### Create a Language Detector using RegExps.

### (I):

#### (1):

In [1]:
import re

def language_detector(text):
    greek_pattern = re.compile(r'\b[α-ωά-ώΆ-ΏίϊΐόύϋΰήΑ-ΩΊΪΌΎΫ\s]+\b', re.IGNORECASE)
    english_pattern = re.compile(r'\b[a-zA-Z\s]+\b', re.IGNORECASE)
    greeklish_pattern = re.compile(r'\b[α-ωά-ώΆ-Ώίϊΐόύϋΰήa-zA-Z\s]*'
                              r'(?:g|G|γ|Γ|th|TH|χ|Χ|ei|ou|th|ch|ph|ai|oi|ei|oi|si|ti|ri|ni|xi|psi|tsi|κ|Κ|άι|έι|όι|ού|υι|ευ|ηυ|αυ|άϊ|έϊ|ώϊ|οϊ|ϋι|ίς|ής|ος|ως|ας|ές|ής|ίς|ός|ύς|ώς|εί|αί|οί|ου|άς|ές|ής|ίς|ός|ύς|ώς|εί|αί|οί|ου|ά|έ|ή|ί|ό|ύ|ώ)?'
                              r'[a-zA-Z]+'
                              r'(?:is|aki|akis)?'
                              r'[a-zA-Z\s]*\b', re.IGNORECASE)

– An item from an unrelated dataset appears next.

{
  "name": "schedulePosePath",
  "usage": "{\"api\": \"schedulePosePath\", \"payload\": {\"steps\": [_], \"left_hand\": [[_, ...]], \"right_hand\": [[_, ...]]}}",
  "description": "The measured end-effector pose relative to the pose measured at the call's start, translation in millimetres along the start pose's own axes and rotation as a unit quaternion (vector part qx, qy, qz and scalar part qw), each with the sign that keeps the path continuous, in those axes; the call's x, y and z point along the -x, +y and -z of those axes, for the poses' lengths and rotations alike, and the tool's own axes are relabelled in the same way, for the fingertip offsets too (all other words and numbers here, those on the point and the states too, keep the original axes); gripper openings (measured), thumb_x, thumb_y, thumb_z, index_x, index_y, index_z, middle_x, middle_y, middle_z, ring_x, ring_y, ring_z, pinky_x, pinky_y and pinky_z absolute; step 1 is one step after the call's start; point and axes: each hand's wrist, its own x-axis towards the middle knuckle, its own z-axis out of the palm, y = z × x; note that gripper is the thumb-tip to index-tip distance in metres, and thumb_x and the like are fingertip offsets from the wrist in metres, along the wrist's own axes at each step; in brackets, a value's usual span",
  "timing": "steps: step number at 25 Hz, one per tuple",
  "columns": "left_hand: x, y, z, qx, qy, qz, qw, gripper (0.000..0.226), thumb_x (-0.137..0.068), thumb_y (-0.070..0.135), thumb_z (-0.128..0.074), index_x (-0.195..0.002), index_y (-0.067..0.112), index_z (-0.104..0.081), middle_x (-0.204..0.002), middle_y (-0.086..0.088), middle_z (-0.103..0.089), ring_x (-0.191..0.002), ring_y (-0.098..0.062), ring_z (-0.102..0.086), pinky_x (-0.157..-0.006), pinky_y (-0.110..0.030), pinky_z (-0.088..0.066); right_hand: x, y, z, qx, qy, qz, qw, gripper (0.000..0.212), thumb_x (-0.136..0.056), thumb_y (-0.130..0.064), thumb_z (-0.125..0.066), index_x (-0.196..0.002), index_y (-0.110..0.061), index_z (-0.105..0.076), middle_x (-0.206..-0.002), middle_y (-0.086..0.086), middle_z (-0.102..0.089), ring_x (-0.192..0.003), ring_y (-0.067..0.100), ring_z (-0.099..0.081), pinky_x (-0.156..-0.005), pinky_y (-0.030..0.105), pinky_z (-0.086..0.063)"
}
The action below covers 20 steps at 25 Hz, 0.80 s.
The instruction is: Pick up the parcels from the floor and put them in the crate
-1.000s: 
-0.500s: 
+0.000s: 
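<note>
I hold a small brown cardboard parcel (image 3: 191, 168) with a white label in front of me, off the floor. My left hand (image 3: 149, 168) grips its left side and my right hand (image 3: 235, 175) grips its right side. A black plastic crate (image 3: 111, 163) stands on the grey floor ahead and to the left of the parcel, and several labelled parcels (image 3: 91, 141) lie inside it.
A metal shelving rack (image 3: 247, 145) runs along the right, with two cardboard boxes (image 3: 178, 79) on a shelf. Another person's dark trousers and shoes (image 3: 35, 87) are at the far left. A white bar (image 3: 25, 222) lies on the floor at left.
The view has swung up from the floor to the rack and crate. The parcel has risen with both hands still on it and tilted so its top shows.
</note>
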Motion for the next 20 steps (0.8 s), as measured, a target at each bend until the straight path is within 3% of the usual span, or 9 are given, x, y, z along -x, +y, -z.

    greek_matches = greek_pattern.findall(text)
    english_matches = english_pattern.findall(text)
    greeklish_matches = greeklish_pattern.findall(text)

    greek_ratio = len(''.join(greek_matches)) / len(text)
    english_ratio = len(''.join(english_matches)) / len(text)
    greeklish_ratio = len(''.join(greeklish_matches)) / len(text)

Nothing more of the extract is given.